With drug manufacturers charging $1,000 a pill for hepatitis C treatments and raising the price of a longstanding HIV medication 5,000 percent, state lawmakers hope to revive a bill that would demystify prescription drug costs.
Assembly Bill 463 would require pharmaceutical companies to report production and marketing costs associated with any drug treatment priced at $10,000 or more. The bill, called the Pharmaceutical Cost Transparency Act, was initially introduced last February, but floundered in the Legislature. Now the authors are hoping the growing outcry in the last six months over drug prices will help garner new supporters.

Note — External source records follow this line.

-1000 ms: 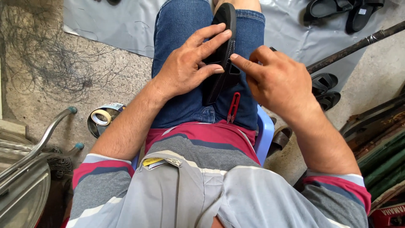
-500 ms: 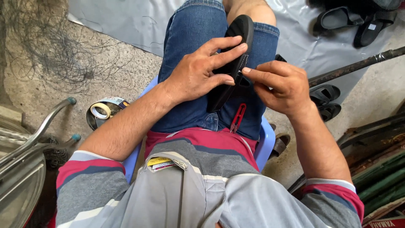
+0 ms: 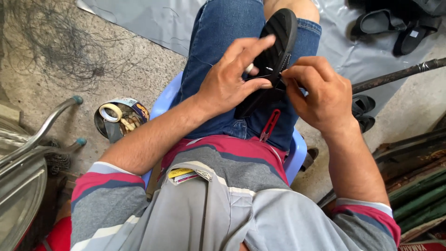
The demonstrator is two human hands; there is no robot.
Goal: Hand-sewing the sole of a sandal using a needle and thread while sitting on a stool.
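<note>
While the person sits on a pale blue plastic stool (image 3: 297,155) with denim-covered legs stretched forward, a wide grey plastic sheet (image 3: 153,18) covers the ground ahead, and rough concrete floor (image 3: 42,88) lies to the left of it. A tangle of thin dark wire (image 3: 69,51) spreads over that concrete. At the lower left a curved metal frame (image 3: 42,135) with capped ends comes into view. A long dark metal rod (image 3: 399,74) lies slanted on the right, and beyond it a pair of black sandals (image 3: 395,28) rests on the sheet. Beside the stool on the left stands a round tin (image 3: 121,118) holding a roll of pale tape.

Across the lap lies a black sandal (image 3: 274,51), sole upward, its toe end pointing away over the knee and its heel end down toward the waist. The left hand (image 3: 227,83) lies over the sandal's middle with fingers spread and only loosely curled, the thumb pressed against the sole's edge; it steadies rather than clenches. The right hand (image 3: 320,95) is curled tight, thumb and forefinger pinched together at the sandal's right edge, touching it just beside the left thumb. Whatever sits in that pinch is too small to make out. A red clip-like tool (image 3: 269,125) lies on the denim just below the sandal, touching neither hand.
</note>
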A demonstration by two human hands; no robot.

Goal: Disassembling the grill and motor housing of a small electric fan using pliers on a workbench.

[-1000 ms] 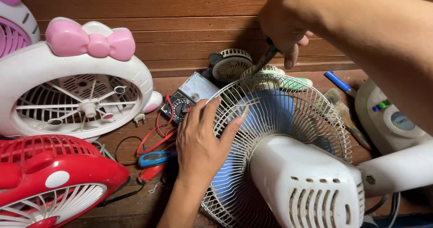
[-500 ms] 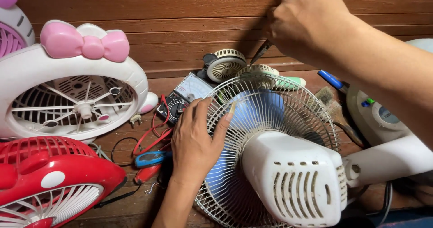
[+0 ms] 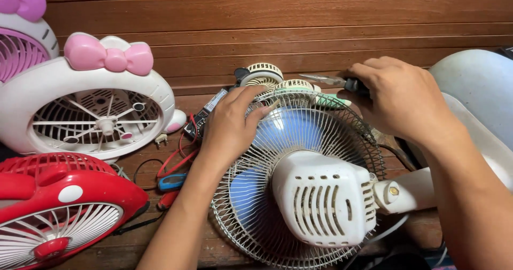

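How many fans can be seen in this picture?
6, maybe more hidden: wire-cage fan under both hands; white fan with pink bow at left; pink fan top left; red fan bottom left; two small fans behind the cage.

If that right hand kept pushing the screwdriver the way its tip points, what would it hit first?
The right hand aims the screwdriver leftward. First in line looks like the small cream fan beyond the wire fan guard, though depth is unclear.

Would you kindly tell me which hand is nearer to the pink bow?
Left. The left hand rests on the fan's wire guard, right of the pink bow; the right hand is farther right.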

“Discontent with drug prices has reached a real breaking point,” said Assemblyman David Chiu, D-San Francisco, author of the bill. “Skyrocketing drug prices are gouging consumers, are costing government billions of dollars, are hitting at the bottom lines of businesses. And this is significantly impacting our health care costs.”
Specifically, the bill would require drug makers to report:
- Profits attributed to the drug
- Costs associated with clinical drug trials, research and development, and manufacturing
- Government grants that supported research
- Marketing and advertising
“I think sunlight on costs will help control costs,” Chiu says. “The data that we do know of, suggests that many of these companies are spending billions of dollars marketing and advertising their drugs, and not as much as they suggest on research and development.”